Aufgrund Ihrer Einzelleistung in der NCAA-Meisterschaft wurden Sie auch in das „ATP Accelerator Programme“ aufgenommen. Was bedeutet das?
Die ATP und ITA (Intercollegiate Tennis Association) haben dieses Programm im Januar gegründet. Die Top 20 des College bekommen dadurch am Ende der Saison jeweils sechs Wildcards, um an ATP-Challenger-Turnieren teilzunehmen. Das ist das Level unter der ATP-Tour, auf der die großen Spieler aufschlagen. Als Fünfter der College-Rangliste bekomme ich sogar Wildcards direkt für das Hauptfeld. Im Sommer werde ich von diesen Gebrauch machen. Das ist eine große Möglichkeit für mich.

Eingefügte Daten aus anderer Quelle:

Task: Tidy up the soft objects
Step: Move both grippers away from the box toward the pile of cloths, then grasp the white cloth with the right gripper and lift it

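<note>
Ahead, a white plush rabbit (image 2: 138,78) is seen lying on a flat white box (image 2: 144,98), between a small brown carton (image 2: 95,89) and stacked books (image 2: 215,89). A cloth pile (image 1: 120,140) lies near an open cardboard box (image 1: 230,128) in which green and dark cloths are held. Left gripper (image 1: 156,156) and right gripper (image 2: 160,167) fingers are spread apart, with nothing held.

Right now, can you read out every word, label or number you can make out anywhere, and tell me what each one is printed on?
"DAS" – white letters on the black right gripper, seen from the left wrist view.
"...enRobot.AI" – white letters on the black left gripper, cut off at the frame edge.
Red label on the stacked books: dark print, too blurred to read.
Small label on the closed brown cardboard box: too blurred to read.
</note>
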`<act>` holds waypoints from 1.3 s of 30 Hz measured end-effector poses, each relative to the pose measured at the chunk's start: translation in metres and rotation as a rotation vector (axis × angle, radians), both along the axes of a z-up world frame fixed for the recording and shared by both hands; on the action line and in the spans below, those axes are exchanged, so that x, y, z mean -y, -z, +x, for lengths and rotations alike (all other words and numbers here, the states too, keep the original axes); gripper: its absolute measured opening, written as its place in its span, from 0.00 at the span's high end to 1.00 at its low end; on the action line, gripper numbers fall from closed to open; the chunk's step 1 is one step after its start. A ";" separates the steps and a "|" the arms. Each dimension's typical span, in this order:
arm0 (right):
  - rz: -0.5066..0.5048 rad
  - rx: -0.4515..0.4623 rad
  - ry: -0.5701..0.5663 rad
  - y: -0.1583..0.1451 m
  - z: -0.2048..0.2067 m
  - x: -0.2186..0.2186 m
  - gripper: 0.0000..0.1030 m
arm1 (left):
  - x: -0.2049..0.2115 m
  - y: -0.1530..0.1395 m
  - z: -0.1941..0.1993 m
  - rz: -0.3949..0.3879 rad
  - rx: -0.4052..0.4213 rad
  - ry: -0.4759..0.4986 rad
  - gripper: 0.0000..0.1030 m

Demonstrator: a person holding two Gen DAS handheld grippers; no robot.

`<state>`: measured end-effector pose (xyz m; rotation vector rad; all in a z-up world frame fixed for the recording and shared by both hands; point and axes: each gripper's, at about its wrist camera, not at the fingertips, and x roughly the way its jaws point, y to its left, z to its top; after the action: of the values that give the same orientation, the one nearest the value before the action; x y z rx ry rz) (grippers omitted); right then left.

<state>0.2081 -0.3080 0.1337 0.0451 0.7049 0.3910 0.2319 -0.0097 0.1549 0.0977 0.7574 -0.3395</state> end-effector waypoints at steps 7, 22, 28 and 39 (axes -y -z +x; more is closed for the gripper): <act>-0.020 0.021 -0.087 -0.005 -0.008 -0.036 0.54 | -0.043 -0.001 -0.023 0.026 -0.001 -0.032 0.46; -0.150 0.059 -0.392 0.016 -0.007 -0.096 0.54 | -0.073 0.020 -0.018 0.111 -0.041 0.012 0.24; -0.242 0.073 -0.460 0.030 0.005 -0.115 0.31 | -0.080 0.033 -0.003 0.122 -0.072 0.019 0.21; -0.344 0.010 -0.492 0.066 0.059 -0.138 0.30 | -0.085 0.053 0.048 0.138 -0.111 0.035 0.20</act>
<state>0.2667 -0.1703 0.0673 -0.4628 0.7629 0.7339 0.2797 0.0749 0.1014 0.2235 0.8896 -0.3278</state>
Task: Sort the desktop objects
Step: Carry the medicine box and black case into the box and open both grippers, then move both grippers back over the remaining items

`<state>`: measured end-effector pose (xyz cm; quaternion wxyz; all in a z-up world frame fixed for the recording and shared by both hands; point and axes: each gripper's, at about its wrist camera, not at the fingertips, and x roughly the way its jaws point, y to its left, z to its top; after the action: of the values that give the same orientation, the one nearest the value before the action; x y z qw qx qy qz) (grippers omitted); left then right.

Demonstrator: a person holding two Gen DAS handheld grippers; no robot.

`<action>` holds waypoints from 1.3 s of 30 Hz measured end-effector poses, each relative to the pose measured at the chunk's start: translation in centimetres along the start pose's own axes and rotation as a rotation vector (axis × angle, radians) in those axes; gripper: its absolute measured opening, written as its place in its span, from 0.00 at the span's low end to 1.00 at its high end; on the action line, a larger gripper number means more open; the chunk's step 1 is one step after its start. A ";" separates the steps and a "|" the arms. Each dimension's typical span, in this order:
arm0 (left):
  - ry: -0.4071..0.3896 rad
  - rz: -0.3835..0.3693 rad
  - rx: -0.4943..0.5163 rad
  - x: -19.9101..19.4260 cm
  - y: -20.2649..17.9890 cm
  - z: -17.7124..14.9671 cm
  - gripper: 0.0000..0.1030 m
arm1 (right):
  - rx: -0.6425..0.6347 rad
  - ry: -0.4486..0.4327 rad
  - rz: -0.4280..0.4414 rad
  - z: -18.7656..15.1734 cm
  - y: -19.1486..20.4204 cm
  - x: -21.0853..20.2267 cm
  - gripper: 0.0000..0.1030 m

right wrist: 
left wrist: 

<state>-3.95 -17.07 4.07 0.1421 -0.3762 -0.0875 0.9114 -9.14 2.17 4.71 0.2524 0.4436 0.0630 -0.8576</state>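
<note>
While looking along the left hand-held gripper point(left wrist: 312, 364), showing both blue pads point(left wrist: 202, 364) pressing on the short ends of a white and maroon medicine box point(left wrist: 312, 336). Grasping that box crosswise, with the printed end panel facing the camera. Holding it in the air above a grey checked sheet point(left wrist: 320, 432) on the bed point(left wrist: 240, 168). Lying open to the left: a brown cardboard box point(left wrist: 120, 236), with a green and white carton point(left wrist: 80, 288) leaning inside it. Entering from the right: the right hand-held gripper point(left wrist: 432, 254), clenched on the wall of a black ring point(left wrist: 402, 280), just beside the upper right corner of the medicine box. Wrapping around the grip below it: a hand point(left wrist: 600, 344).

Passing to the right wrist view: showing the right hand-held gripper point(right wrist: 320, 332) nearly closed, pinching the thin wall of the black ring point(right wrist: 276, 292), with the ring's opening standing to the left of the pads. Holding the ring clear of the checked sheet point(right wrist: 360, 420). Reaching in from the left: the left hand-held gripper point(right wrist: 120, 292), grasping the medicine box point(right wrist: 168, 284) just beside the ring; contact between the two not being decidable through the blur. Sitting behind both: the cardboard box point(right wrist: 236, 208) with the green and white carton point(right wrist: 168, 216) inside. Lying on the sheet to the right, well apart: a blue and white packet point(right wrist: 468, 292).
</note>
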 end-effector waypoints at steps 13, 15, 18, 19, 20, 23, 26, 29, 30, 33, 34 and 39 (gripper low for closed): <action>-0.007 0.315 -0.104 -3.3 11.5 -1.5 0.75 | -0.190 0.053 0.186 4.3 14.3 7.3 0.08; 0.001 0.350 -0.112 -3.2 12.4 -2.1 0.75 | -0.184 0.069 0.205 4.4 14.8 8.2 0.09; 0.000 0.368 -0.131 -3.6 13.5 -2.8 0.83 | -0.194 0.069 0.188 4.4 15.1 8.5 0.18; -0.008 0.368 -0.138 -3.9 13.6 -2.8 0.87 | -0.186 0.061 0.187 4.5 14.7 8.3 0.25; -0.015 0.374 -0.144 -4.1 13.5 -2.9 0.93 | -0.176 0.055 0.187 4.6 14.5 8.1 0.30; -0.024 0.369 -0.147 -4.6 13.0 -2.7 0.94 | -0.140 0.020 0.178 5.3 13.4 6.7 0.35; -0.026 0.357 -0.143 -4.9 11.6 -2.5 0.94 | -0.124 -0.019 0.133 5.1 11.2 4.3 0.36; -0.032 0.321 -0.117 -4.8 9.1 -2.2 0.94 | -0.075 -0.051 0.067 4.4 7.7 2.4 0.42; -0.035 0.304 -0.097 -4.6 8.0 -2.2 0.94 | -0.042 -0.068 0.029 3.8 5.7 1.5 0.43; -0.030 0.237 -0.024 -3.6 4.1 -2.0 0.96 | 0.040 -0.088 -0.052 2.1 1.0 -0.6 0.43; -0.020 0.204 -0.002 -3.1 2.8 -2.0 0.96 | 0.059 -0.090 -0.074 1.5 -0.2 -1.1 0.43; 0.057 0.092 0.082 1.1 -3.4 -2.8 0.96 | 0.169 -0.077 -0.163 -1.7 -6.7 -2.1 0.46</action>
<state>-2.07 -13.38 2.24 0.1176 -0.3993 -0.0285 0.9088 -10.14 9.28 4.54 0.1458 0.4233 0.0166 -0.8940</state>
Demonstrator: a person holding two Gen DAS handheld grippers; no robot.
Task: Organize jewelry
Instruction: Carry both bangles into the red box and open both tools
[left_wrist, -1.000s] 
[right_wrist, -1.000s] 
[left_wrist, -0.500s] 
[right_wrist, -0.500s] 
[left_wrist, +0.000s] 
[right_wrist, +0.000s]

Ist das der nächste Schritt in Richtung Profikarriere?
Ich habe jetzt noch ein Jahr am College vor mir. Aber ja. Ich will danach unbedingt Profi werden. Ich will bei den größten Turnieren spielen. Ich will alles versuchen, um das zu erreichen.
Wäre es eine Option, sofort Profi zu werden, sollte es im Sommer bei diesen ATP-Challenger-Turnieren gut laufen?
Ich müsste wirklich schon sehr gute Resultate erzielen, um das letzte Jahr am College nicht mehr zu machen. Wenn ich die sechs Challenger gewinnen würde, würde ich vielleicht darüber nachdenken. (lacht) In meinem Kopf ist es aber klar, dass ich noch ein Jahr in Amerika bleiben will. Das College ist eine mega „student-athlete experience“. Ich würde das letzte Jahr nicht aufgeben wollen.
In der Weltrangliste stehen Sie aktuell auf Position 749. Am College gibt es dafür keine Punkte. Wo würden Sie sich sehen, wenn Sie regelmäßig Turniere spielen würden?
Das ist schwer zu sagen. Wenn ich mit den Spielern vergleiche, gegen die ich letztes Jahr gespielt habe und die danach Profi wurden, ist vieles möglich. Ben Shelton ist zum Beispiel heute in den Top 40 der Welt. Gegen ihn bin ich letztes Jahr in den dritten Satz gegangen. Beim Stand von 7:6, 5:7 wurde unser Spiel abgebrochen, weil unsere Mannschaft schon gewonnen hatte. Aber ich konnte mit ihm mithalten. Es gibt auch noch einen anderen Spieler, der ungefähr auf Position 150 steht. Die Nummer drei unserer Mannschaft hat ihn letztes Jahr noch geschlagen. Es sind Indikatoren dafür, dass ich die Top 100 in den nächsten zwei Jahren erreichen kann, wenn ich Profi werde. Es gibt aber auch andere Leute, gegen die ich gespielt habe, die jetzt bei 300 oder 400 stehen. Deswegen ist es schwer einzuschätzen.